Task brief: Once the pictures are set aside, copy the data below exactly as it stands.

*** Opening Recorded data ***

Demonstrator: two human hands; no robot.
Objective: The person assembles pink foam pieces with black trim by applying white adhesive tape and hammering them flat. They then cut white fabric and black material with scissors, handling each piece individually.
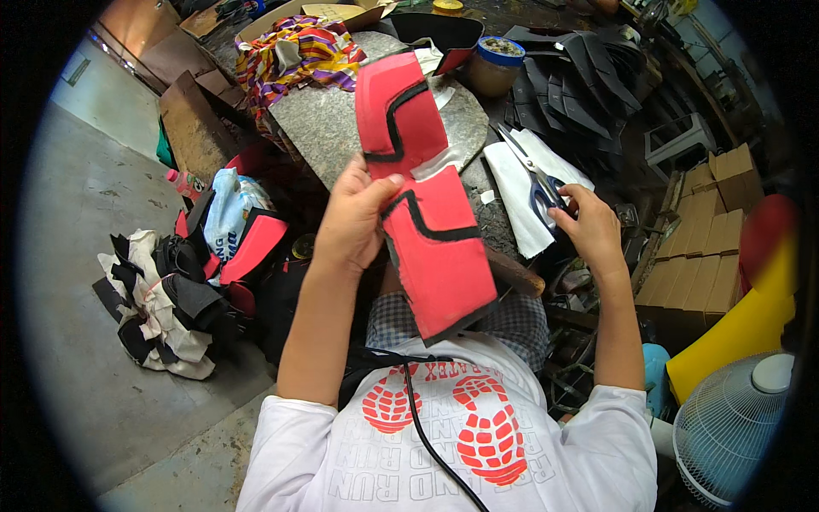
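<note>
My left hand point(354, 213) pinches a long red panel point(448, 273) with black edging, near its middle, thumb on top. The panel is held up before my chest. Black angular strips cross its upper and lower halves, and a pale whitish band lies between the halves. My right hand point(593, 226) has its fingers closed round the handles of dark blue scissors point(535, 171). Their blades point away from me, slightly parted, over a folded white cloth point(516, 218). Beneath the raised panel, part of a grey stone slab point(316, 128) is hidden.
Striped colourful fabric point(299, 51) lies at the slab's far left. Beyond it stands a blue-rimmed jar point(496, 68), beside stacked black pieces point(580, 85). Scraps point(158, 307) heap up on the left floor. To my right are cardboard boxes point(699, 247) and a white fan point(734, 431).
</note>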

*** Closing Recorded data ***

Task result:
Demonstrator: two human hands; no robot.
Objective: The person assembles pink foam pieces with black trim by applying white adhesive tape and hammering them flat. They then cut white fabric and black material with scissors, handling each piece individually.
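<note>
My left hand point(354, 213) pinches a long red panel point(448, 273) with black edging, near its middle, thumb on top. The panel is held up before my chest. Black angular strips cross its upper and lower halves, and a pale whitish band lies between the halves. My right hand point(593, 226) has its fingers closed round the handles of dark blue scissors point(535, 171). Their blades point away from me, slightly parted, over a folded white cloth point(516, 218). Beneath the raised panel, part of a grey stone slab point(316, 128) is hidden.
Striped colourful fabric point(299, 51) lies at the slab's far left. Beyond it stands a blue-rimmed jar point(496, 68), beside stacked black pieces point(580, 85). Scraps point(158, 307) heap up on the left floor. To my right are cardboard boxes point(699, 247) and a white fan point(734, 431).
</note>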

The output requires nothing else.